[Task item] Would you transcribe the whole listing exactly, minus its pictures?

------------------------------------------------------------

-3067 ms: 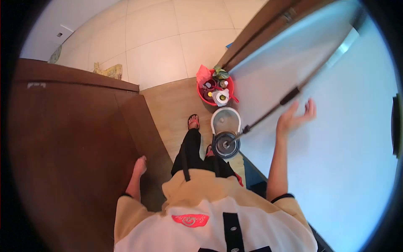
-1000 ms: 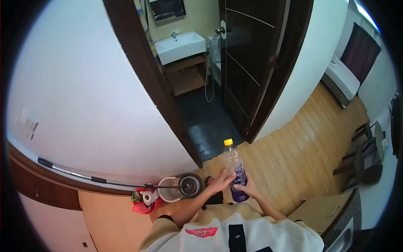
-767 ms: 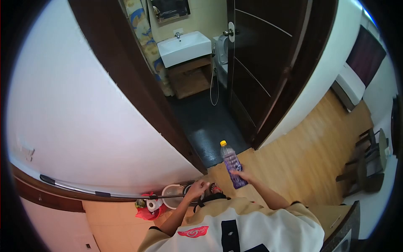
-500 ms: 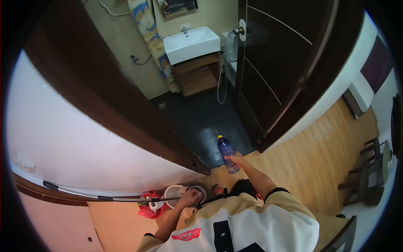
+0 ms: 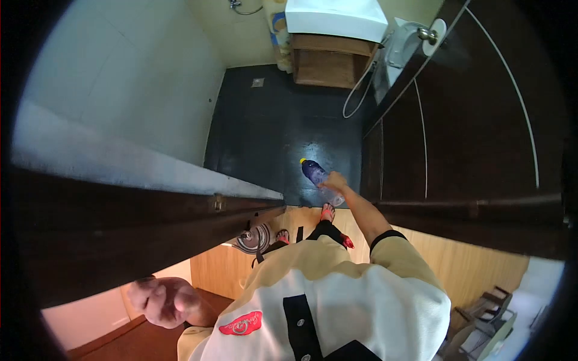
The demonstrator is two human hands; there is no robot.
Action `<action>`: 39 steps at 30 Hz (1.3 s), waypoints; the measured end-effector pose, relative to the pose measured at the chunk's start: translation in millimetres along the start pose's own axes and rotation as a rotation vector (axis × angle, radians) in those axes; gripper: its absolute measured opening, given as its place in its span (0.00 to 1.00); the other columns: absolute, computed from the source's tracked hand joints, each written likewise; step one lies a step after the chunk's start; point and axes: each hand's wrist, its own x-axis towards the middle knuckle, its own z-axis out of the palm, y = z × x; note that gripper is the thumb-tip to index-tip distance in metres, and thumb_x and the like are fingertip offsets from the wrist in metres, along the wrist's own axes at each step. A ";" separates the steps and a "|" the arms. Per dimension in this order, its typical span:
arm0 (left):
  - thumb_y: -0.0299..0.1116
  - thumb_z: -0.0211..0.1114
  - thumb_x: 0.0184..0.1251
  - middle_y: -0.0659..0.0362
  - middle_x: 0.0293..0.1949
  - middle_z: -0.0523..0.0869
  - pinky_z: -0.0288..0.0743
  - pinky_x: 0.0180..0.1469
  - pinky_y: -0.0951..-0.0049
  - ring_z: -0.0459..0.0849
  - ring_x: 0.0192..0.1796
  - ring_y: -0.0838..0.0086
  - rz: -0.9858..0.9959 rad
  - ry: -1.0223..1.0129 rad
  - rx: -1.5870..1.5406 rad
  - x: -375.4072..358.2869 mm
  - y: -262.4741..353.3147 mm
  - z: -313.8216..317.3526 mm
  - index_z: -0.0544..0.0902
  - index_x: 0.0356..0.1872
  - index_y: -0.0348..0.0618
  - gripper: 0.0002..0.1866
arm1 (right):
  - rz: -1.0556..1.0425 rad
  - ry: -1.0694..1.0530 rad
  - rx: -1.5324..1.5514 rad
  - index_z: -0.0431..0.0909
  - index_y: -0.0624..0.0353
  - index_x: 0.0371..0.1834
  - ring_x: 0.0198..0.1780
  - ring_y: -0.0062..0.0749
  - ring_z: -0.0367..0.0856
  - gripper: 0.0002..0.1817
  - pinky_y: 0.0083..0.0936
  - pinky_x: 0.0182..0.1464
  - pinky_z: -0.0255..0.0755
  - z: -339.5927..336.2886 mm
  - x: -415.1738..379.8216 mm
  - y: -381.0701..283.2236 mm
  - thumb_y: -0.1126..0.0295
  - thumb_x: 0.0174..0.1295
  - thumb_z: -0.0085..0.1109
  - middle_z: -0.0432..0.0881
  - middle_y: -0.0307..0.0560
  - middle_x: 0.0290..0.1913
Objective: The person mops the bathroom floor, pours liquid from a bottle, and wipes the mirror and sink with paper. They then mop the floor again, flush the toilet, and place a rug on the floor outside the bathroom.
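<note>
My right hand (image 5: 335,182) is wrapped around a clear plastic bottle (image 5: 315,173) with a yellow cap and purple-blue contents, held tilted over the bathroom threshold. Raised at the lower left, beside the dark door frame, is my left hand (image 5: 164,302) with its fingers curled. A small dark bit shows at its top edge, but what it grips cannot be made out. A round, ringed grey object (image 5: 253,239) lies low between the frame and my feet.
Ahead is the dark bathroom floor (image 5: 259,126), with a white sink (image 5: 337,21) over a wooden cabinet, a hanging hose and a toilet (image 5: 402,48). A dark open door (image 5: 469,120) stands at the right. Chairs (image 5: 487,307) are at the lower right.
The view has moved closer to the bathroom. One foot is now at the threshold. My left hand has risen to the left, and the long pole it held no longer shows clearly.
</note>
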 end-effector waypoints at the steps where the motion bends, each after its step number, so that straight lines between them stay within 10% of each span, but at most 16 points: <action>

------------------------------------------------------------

[Task output]
-3067 ms: 
-1000 ms: 
-767 ms: 
-500 ms: 
+0 ms: 
The demonstrator is two human hands; there is no robot.
Action `<action>`: 39 steps at 30 Hz (1.3 s), waypoints; the measured end-effector pose, relative to the pose measured at the chunk's start: translation in millimetres along the start pose's own axes and rotation as a rotation vector (axis × angle, radians) in those axes; gripper: its absolute measured opening, given as its place in its span (0.00 to 1.00); the other columns: absolute, computed from the source's tracked hand joints, each written likewise; step one lies a step after the chunk's start; point and axes: each hand's wrist, its own x-axis towards the middle knuckle, its own z-axis out of the palm, y = z × x; note that gripper is the thumb-tip to index-tip distance in metres, and thumb_x and the like are fingertip offsets from the wrist in metres, along the wrist's own axes at each step. A ";" separates the steps and a "|" the arms. Per dimension in this order, its typical span:
arm0 (left):
  - thumb_y: -0.0299..0.1116
  - thumb_z: -0.0211..0.1114
  - thumb_x: 0.0184..0.1251
  - middle_y: -0.0659..0.0362
  - middle_x: 0.0293..0.1949
  - middle_z: -0.0523..0.0869
  - pinky_z: -0.0288..0.0743
  - pinky_x: 0.0180..0.1469
  - pinky_y: -0.0951..-0.0049
  - ring_z: -0.0459..0.0849
  - ring_x: 0.0192..0.1796
  - ring_y: -0.0838..0.0086
  - rz: -0.9858..0.9959 rad
  - ry: -1.0223..1.0129 rad
  - rx: -1.5870..1.5406 rad
  - x: -375.4072..358.2869 mm
  - y: -262.4741..353.3147 mm
  - z: -313.8216..317.3526 mm
  - index_z: -0.0544..0.0902
  - index_x: 0.0356..0.1872
  - index_y: -0.0348..0.0618
  - gripper: 0.0002..0.1866
arm1 (right):
  - rz: -1.0556..1.0425 rad
  - ry: -1.0694..1.0530 rad
  - rx: -1.5324..1.5514 rad
  - index_z: -0.0431..0.0909
  - index_y: -0.0624..0.0353
  - index_x: 0.0371..0.1834
  - ring_x: 0.0198..0.1780
  - ring_y: -0.0062..0.0749
  - ring_z: -0.0367..0.0856
  - gripper: 0.0002..0.1817
  - pinky_y: 0.0083..0.0936
  - pinky_x: 0.0182..0.1464
  - pinky_z: -0.0255..0.0755
  - z: -339.5927..336.2886 mm
  - x: -415.1738..379.8216 mm
  - y: -381.0701..283.2236 mm
  - thumb_y: -0.1126..0.0295
  - thumb_x: 0.0174..0.1295
  - thumb_z: -0.0085..0.1109
  - middle_z: -0.0432..0.0881
  - middle_y: -0.0307..0.0560
  - middle_x: 0.0290..0.1913
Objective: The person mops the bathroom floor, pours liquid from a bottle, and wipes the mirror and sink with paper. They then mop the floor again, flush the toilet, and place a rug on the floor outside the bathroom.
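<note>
My right hand (image 5: 335,182) is wrapped around a clear plastic bottle (image 5: 315,173) with a yellow cap and purple-blue contents, held tilted over the bathroom threshold. Raised at the lower left, beside the dark door frame, is my left hand (image 5: 164,302) with its fingers curled. A small dark bit shows at its top edge, but what it grips cannot be made out. A round, ringed grey object (image 5: 253,239) lies low between the frame and my feet.
Ahead is the dark bathroom floor (image 5: 259,126), with a white sink (image 5: 337,21) over a wooden cabinet, a hanging hose and a toilet (image 5: 402,48). A dark open door (image 5: 469,120) stands at the right. Chairs (image 5: 487,307) are at the lower right.
The view has moved closer to the bathroom. One foot is now at the threshold. My left hand has risen to the left, and the long pole it held no longer shows clearly.
</note>
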 end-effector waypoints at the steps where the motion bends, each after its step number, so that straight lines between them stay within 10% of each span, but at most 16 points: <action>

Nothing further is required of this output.